Эти первые дни, до 8 го сентября, – дня, в который пленных повели на вторичный допрос, были самые тяжелые для Пьера.

Х
8 го сентября в сарай к пленным вошел очень важный офицер, судя по почтительности, с которой с ним обращались караульные. Офицер этот, вероятно, штабный, с списком в руках, сделал перекличку всем русским, назвав Пьера: celui qui n'avoue pas son nom [тот, который не говорит своего имени]. И, равнодушно и лениво оглядев всех пленных, он приказал караульному офицеру прилично одеть и прибрать их, прежде чем вести к маршалу. Через час прибыла рота солдат, и Пьера с другими тринадцатью повели на Девичье поле. День был ясный, солнечный после дождя, и воздух был необыкновенно чист. Дым не стлался низом, как в тот день, когда Пьера вывели из гауптвахты Зубовского вала; дым поднимался столбами в чистом воздухе. Огня пожаров нигде не было видно, но со всех сторон поднимались столбы дыма, и вся Москва, все, что только мог видеть Пьер, было одно пожарище. Со всех сторон виднелись пустыри с печами и трубами и изредка обгорелые стены каменных домов. Пьер приглядывался к пожарищам и не узнавал знакомых кварталов города. Кое где виднелись уцелевшие церкви. Кремль, неразрушенный, белел издалека с своими башнями и Иваном Великим. Вблизи весело блестел купол Ново Девичьего монастыря, и особенно звонко слышался оттуда благовест. Благовест этот напомнил Пьеру, что было воскресенье и праздник рождества богородицы. Но казалось, некому было праздновать этот праздник: везде было разоренье пожарища, и из русского народа встречались только изредка оборванные, испуганные люди, которые прятались при виде французов.

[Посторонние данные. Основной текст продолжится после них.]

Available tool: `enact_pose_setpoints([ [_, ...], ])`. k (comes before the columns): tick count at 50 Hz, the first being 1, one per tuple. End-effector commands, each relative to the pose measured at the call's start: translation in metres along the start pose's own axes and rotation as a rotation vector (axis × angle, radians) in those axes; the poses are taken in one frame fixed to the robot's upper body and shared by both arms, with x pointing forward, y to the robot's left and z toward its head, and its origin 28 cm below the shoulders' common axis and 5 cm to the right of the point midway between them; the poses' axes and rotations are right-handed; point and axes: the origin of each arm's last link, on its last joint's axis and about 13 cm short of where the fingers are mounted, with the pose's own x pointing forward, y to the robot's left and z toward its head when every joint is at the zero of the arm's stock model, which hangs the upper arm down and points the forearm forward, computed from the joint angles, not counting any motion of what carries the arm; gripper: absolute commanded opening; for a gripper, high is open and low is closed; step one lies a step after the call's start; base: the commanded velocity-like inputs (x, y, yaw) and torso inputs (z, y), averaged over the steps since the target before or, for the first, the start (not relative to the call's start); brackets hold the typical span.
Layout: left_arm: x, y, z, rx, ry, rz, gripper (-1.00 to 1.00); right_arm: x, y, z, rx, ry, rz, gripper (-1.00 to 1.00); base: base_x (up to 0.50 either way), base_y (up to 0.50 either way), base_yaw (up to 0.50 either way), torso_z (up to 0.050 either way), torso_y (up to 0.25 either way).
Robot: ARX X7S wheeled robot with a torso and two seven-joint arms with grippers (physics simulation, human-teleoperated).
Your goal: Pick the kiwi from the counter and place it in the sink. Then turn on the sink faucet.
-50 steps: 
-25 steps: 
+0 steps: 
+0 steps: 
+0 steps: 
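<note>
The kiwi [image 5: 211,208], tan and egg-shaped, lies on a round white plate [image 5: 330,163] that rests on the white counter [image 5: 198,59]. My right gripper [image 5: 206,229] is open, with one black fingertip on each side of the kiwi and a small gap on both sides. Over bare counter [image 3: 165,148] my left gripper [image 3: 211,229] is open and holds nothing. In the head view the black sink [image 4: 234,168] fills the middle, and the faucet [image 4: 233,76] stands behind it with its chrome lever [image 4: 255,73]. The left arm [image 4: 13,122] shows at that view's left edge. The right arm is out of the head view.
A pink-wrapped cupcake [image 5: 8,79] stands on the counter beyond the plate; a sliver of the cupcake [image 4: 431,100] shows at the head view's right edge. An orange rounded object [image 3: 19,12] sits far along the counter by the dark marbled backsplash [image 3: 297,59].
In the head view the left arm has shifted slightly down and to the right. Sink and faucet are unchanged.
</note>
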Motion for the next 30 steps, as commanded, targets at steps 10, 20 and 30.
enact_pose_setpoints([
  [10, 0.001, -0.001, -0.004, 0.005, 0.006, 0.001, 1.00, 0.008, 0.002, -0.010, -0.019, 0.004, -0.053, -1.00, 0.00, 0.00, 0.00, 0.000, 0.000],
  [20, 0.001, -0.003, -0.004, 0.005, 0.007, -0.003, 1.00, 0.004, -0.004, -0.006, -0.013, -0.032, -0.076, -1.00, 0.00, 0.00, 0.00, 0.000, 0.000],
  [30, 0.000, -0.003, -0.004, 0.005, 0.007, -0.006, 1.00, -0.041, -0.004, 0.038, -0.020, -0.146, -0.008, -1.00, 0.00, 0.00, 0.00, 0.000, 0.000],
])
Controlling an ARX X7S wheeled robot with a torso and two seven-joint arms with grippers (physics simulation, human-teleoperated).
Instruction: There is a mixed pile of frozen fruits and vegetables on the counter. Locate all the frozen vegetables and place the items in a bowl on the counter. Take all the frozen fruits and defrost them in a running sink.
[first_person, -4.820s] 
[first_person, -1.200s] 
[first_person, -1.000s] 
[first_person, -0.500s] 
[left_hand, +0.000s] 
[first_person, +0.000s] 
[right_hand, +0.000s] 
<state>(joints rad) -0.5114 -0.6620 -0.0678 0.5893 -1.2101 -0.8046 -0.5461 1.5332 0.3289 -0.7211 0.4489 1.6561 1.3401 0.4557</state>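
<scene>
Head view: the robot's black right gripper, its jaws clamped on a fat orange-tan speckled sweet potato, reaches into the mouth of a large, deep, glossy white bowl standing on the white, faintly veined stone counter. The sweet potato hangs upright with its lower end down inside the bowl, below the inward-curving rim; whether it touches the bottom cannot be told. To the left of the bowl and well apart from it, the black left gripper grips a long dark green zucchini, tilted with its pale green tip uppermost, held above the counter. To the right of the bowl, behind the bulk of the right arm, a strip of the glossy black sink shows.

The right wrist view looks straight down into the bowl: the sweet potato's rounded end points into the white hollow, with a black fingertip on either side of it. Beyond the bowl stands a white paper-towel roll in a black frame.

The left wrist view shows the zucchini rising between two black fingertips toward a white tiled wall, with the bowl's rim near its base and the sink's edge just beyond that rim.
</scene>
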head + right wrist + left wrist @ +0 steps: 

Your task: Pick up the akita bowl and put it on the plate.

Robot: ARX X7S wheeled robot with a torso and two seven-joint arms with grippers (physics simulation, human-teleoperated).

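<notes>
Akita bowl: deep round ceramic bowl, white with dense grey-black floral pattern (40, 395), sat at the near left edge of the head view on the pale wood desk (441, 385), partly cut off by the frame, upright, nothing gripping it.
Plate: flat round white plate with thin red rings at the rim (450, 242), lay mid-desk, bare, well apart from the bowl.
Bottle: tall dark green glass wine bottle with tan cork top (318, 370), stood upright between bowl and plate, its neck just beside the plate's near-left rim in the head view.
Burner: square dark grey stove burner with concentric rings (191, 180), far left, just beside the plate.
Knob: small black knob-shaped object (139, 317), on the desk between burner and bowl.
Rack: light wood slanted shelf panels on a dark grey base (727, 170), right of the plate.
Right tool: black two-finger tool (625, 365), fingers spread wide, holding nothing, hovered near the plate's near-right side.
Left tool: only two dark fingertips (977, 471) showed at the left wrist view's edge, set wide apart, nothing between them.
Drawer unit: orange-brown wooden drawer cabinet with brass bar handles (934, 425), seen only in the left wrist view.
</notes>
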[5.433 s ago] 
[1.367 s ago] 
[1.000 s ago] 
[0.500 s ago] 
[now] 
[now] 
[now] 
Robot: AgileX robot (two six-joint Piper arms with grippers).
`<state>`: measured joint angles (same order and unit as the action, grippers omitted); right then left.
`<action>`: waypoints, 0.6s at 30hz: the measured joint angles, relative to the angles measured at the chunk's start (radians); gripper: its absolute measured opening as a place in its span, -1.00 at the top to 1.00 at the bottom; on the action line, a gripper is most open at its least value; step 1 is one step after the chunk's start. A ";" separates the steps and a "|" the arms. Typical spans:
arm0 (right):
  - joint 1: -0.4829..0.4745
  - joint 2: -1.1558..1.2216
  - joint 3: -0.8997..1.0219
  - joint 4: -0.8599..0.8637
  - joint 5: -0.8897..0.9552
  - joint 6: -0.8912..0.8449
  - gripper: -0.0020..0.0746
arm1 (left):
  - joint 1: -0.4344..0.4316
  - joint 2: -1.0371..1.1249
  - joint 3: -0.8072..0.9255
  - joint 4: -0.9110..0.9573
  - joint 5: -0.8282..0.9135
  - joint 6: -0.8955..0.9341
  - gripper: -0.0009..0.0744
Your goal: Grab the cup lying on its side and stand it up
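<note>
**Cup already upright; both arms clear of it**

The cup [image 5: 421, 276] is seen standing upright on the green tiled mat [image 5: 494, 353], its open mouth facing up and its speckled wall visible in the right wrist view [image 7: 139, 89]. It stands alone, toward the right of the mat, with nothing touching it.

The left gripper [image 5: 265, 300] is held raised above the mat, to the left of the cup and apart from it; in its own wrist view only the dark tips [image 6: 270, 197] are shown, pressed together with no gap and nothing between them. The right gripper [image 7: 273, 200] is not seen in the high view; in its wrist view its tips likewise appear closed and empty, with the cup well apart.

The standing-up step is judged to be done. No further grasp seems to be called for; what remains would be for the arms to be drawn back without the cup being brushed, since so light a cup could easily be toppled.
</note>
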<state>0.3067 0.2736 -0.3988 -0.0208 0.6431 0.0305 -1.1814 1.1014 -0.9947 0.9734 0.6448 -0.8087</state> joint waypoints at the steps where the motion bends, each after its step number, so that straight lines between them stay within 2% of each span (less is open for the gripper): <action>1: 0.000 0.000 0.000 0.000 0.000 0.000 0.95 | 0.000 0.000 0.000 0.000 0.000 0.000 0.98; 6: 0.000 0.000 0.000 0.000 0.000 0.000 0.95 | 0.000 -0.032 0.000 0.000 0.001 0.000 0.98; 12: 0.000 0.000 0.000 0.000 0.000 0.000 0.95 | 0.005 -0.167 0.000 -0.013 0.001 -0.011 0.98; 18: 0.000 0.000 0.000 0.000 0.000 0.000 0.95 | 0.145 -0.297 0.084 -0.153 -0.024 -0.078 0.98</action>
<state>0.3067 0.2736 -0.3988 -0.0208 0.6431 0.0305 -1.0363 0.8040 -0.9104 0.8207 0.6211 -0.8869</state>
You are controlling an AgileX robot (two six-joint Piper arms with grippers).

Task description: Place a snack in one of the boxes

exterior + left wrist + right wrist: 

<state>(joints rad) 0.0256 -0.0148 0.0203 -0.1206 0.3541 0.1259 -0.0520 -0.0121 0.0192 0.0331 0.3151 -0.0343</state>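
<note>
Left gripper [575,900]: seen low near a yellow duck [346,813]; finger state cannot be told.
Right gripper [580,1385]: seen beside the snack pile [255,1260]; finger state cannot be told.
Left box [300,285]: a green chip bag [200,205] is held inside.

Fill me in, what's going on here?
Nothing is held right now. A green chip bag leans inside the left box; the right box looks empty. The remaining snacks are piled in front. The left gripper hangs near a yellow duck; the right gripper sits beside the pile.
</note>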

Очевидно, русское гнездо было разорено и уничтожено; но за уничтожением этого русского порядка жизни Пьер бессознательно чувствовал, что над этим разоренным гнездом установился свой, совсем другой, но твердый французский порядок. Он чувствовал это по виду тех, бодро и весело, правильными рядами шедших солдат, которые конвоировали его с другими преступниками; он чувствовал это по виду какого то важного французского чиновника в парной коляске, управляемой солдатом, проехавшего ему навстречу. Он это чувствовал по веселым звукам полковой музыки, доносившимся с левой стороны поля, и в особенности он чувствовал и понимал это по тому списку, который, перекликая пленных, прочел нынче утром приезжавший французский офицер. Пьер был взят одними солдатами, отведен в одно, в другое место с десятками других людей; казалось, они могли бы забыть про него, смешать его с другими. Но нет: ответы его, данные на допросе, вернулись к нему в форме наименования его: celui qui n'avoue pas son nom. И под этим названием, которое страшно было Пьеру, его теперь вели куда то, с несомненной уверенностью, написанною на их лицах, что все остальные пленные и он были те самые, которых нужно, и что их ведут туда, куда нужно. Пьер чувствовал себя ничтожной щепкой, попавшей в колеса неизвестной ему, но правильно действующей машины.